**WHAT YOU ARE ASKED TO DO**
Go through the data below and copy each line that includes "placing".

**Dataset records**
--- START ---

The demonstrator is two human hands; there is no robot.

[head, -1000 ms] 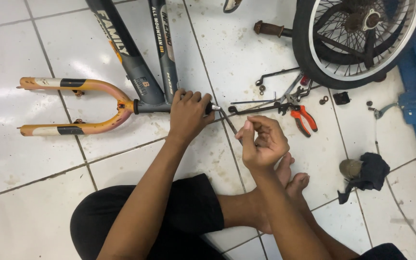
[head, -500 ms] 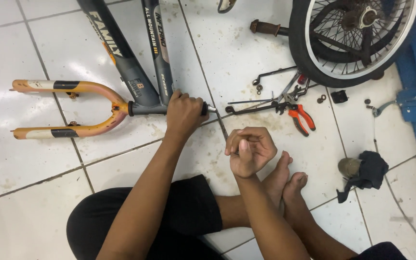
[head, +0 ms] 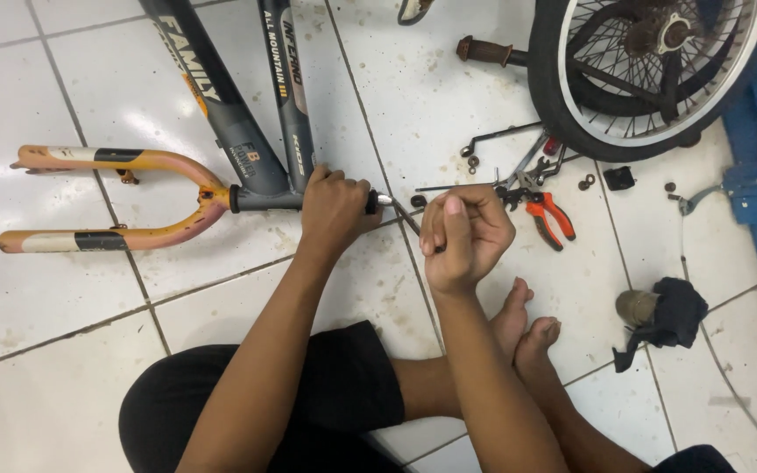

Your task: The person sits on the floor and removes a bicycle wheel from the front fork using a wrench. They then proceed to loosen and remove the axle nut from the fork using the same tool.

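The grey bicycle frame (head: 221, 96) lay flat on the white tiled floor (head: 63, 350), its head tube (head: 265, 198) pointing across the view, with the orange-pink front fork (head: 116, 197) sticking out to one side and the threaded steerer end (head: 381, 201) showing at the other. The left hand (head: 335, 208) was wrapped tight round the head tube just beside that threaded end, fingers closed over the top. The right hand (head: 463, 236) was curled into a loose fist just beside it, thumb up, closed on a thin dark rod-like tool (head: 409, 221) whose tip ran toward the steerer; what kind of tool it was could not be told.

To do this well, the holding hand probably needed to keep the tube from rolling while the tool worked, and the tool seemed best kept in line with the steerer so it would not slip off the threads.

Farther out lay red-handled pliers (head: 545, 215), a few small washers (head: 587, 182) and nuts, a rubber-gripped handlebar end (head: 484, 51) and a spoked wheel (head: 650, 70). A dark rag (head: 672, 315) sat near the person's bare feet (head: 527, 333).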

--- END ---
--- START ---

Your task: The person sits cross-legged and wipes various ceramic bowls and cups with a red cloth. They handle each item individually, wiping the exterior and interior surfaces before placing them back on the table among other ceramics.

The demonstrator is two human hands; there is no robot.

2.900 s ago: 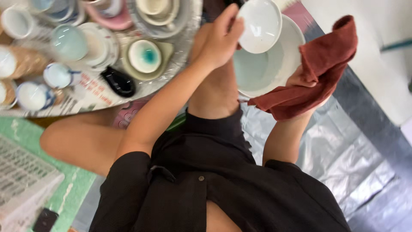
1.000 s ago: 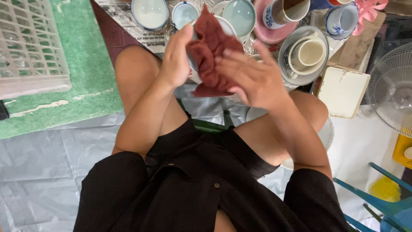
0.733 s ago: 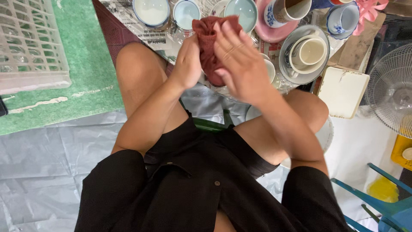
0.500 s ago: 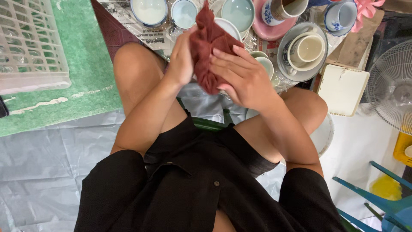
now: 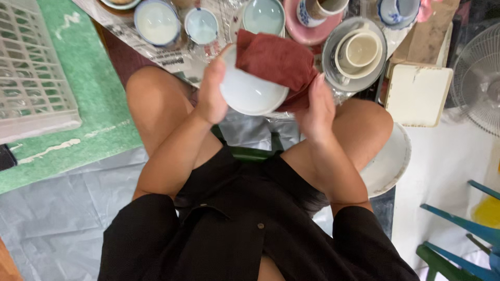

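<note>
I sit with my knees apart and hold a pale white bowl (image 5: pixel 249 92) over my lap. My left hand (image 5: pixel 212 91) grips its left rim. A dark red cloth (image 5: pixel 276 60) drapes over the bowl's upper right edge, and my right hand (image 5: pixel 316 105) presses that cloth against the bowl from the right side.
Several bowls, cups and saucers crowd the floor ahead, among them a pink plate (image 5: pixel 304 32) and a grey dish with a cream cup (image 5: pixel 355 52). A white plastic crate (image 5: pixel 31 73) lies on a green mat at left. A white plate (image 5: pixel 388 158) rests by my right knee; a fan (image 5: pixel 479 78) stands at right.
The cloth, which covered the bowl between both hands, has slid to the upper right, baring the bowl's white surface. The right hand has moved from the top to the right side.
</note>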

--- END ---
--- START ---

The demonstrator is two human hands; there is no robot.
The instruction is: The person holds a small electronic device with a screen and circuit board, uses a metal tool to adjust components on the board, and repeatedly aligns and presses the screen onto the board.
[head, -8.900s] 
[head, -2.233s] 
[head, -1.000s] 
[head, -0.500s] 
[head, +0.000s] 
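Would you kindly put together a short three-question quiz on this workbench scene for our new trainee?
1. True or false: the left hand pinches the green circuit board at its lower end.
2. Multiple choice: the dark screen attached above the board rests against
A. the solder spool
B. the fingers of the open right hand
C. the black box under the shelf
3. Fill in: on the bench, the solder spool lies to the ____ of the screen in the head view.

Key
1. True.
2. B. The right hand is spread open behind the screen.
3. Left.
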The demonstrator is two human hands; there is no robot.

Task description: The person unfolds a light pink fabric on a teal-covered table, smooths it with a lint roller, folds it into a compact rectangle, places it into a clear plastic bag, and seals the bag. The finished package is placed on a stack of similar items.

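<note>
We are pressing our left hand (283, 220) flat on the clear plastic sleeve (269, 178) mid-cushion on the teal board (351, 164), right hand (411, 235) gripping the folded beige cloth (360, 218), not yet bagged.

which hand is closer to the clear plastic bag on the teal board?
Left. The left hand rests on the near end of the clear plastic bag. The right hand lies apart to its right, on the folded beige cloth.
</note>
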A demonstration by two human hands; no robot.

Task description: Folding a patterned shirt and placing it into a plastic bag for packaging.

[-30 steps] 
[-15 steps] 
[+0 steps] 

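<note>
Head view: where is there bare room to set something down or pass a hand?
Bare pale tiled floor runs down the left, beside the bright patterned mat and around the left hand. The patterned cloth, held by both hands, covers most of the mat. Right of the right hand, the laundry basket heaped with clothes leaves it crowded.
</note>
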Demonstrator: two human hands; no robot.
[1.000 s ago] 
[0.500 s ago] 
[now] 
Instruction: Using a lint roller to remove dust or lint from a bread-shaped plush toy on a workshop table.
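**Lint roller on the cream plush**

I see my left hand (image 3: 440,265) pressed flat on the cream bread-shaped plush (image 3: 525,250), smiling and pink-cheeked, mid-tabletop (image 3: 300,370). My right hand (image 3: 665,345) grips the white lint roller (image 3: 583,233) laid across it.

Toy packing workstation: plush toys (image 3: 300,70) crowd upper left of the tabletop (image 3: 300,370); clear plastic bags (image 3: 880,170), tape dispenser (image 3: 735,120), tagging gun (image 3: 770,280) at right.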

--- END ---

**EXERCISE SOLUTION**
Your task: The person sits cross-legged and wipes various ceramic bowls and cups with a red cloth. They handle each item individually, wiping the exterior and interior surfaces before placing them back on the table among other ceramics.
Task description: Folding a patterned shirt and placing it into a plastic bag for packaging.

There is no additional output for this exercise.